### TASK PROMPT
The answer is the full listing restated exactly, without any pictures.

### DATA PROVIDED
◆ ◆ ◆ ◆

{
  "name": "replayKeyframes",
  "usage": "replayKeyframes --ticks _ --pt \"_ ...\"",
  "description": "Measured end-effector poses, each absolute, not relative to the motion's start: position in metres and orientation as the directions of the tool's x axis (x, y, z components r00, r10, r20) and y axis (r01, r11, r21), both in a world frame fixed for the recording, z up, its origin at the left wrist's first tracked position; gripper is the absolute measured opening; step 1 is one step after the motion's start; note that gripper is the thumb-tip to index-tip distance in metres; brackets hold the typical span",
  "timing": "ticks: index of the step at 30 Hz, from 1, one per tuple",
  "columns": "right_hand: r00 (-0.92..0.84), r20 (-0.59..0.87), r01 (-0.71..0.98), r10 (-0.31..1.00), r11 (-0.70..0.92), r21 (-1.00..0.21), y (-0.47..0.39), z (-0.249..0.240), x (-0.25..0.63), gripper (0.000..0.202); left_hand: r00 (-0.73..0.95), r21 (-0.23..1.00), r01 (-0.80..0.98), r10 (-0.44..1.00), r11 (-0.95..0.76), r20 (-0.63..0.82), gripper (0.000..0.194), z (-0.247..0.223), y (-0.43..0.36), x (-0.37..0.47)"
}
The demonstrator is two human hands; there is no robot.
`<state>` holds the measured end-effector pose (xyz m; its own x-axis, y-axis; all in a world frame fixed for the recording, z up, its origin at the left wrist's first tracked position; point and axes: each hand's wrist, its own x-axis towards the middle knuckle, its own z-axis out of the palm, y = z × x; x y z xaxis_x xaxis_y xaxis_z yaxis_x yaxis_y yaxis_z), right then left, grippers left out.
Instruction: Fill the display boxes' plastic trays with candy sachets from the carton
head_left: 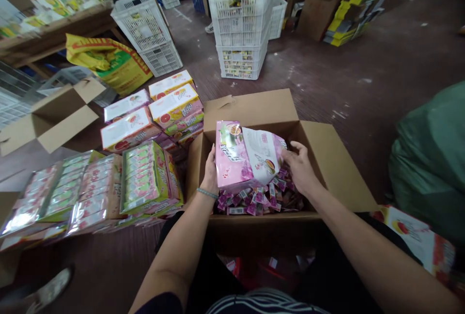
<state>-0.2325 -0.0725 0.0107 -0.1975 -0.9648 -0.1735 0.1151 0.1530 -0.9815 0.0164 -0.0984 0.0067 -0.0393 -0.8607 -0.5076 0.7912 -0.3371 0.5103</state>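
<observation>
In the head view, a pink and white printed carton (234, 168) with fruit pictures is held tilted above an open cardboard box (254, 105). My left hand (210, 172) grips the carton's left side, its fingers partly hidden behind it. At the right end, my right hand (298, 164) is closed on the carton's white part, thumb on top. Below, many small purple and white wrapped packets (254, 202) lie loose in the cardboard box.
Stacked printed cartons (176, 103) and trays of packets (141, 178) stand to the left. White plastic crates (240, 23) are ahead. A yellow sack (109, 62) lies farther left, beyond another open cardboard box (54, 115). A green sack (432, 159) stands at right.
</observation>
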Motion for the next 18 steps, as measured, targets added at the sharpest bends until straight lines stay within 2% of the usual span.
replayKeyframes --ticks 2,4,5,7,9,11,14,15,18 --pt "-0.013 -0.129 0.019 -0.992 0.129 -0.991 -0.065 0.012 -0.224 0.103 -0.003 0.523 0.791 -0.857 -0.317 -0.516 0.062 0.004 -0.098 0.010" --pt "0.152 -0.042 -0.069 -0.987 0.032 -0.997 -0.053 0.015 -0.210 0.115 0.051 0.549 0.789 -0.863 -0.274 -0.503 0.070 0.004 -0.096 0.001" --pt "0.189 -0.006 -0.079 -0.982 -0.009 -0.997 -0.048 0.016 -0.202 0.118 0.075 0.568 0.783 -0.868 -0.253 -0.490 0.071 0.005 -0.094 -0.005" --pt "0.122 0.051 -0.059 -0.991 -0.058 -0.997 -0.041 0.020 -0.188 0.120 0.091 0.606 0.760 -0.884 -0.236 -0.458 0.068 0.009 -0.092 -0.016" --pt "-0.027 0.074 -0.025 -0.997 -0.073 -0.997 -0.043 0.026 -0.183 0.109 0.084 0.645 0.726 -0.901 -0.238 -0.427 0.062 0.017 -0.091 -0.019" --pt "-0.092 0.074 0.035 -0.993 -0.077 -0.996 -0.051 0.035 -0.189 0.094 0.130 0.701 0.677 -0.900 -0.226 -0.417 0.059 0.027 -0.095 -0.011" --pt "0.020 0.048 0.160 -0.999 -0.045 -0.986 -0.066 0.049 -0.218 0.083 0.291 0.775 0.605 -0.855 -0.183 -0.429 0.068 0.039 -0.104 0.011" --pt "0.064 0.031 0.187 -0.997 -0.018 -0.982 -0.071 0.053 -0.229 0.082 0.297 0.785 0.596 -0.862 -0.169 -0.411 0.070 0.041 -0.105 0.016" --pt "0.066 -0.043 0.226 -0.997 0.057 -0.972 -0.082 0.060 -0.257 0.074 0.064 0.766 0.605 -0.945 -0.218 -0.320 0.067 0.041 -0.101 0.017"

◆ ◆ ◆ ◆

### WRITTEN ANSWER
{
  "name": "replayKeyframes",
  "usage": "replayKeyframes --ticks _ --pt \"_ ...\"",
  "description": "Measured end-effector poses, each absolute, not relative to the motion's start: position in metres and orientation as the directions of the tool's x axis (x, y, z components r00, r10, r20) and y axis (r01, r11, r21), both in a world frame fixed for the recording, z up, its origin at the left wrist's first tracked position; gripper is the absolute measured opening; step 1 is one step after the motion's start; note that gripper is the thumb-tip to index-tip distance in metres; brackets hold the typical span",
  "timing": "ticks: index of the step at 30 Hz, from 1, one per tuple",
  "columns": "right_hand: r00 (-0.92..0.84), r20 (-0.59..0.87), r01 (-0.71..0.98), r10 (-0.31..1.00), r11 (-0.70..0.92), r21 (-1.00..0.21), y (-0.47..0.39), z (-0.249..0.240), x (-0.25..0.63), gripper (0.000..0.202); left_hand: r00 (-0.73..0.95), r21 (-0.23..1.00), r01 (-0.80..0.98), r10 (-0.44..1.00), r11 (-0.95..0.76), r20 (-0.63..0.82), gripper (0.000..0.194), z (-0.247..0.223), y (-0.43..0.36), x (-0.37..0.47)"
}
The demonstrator is two human hands; there is no robot.
`<state>` holds the measured end-effector pose (xyz m; its own x-axis, y-axis; all in a world frame fixed for the recording, z up, its origin at the left wrist's first tracked position; point and axes: each hand's wrist, its own x-axis towards the middle knuckle, its own z-axis out of the palm, y = z × x; x y z xaxis_x xaxis_y xaxis_z yaxis_x yaxis_y yaxis_z), right then left, grippers left out.
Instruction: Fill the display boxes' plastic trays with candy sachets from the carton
head_left: 
<state>-0.2325 -0.0725 0.0107 -0.1975 -0.9648 -0.1735 0.1151 0.1530 -0.9815 0.0164 -0.0984 0.0067 -0.0393 -0.8607 -0.5076 0.7912 -0.3371 0.5103</state>
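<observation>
In the head view, a pink and white printed carton (234, 168) with fruit pictures is held tilted above an open cardboard box (254, 105). My left hand (210, 172) grips the carton's left side, its fingers partly hidden behind it. At the right end, my right hand (298, 164) is closed on the carton's white part, thumb on top. Below, many small purple and white wrapped packets (254, 202) lie loose in the cardboard box.
Stacked printed cartons (176, 103) and trays of packets (141, 178) stand to the left. White plastic crates (240, 23) are ahead. A yellow sack (109, 62) lies farther left, beyond another open cardboard box (54, 115). A green sack (432, 159) stands at right.
</observation>
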Motion for the next 18 steps, as measured, targets added at the sharpest bends until straight lines stay within 2% of the usual span.
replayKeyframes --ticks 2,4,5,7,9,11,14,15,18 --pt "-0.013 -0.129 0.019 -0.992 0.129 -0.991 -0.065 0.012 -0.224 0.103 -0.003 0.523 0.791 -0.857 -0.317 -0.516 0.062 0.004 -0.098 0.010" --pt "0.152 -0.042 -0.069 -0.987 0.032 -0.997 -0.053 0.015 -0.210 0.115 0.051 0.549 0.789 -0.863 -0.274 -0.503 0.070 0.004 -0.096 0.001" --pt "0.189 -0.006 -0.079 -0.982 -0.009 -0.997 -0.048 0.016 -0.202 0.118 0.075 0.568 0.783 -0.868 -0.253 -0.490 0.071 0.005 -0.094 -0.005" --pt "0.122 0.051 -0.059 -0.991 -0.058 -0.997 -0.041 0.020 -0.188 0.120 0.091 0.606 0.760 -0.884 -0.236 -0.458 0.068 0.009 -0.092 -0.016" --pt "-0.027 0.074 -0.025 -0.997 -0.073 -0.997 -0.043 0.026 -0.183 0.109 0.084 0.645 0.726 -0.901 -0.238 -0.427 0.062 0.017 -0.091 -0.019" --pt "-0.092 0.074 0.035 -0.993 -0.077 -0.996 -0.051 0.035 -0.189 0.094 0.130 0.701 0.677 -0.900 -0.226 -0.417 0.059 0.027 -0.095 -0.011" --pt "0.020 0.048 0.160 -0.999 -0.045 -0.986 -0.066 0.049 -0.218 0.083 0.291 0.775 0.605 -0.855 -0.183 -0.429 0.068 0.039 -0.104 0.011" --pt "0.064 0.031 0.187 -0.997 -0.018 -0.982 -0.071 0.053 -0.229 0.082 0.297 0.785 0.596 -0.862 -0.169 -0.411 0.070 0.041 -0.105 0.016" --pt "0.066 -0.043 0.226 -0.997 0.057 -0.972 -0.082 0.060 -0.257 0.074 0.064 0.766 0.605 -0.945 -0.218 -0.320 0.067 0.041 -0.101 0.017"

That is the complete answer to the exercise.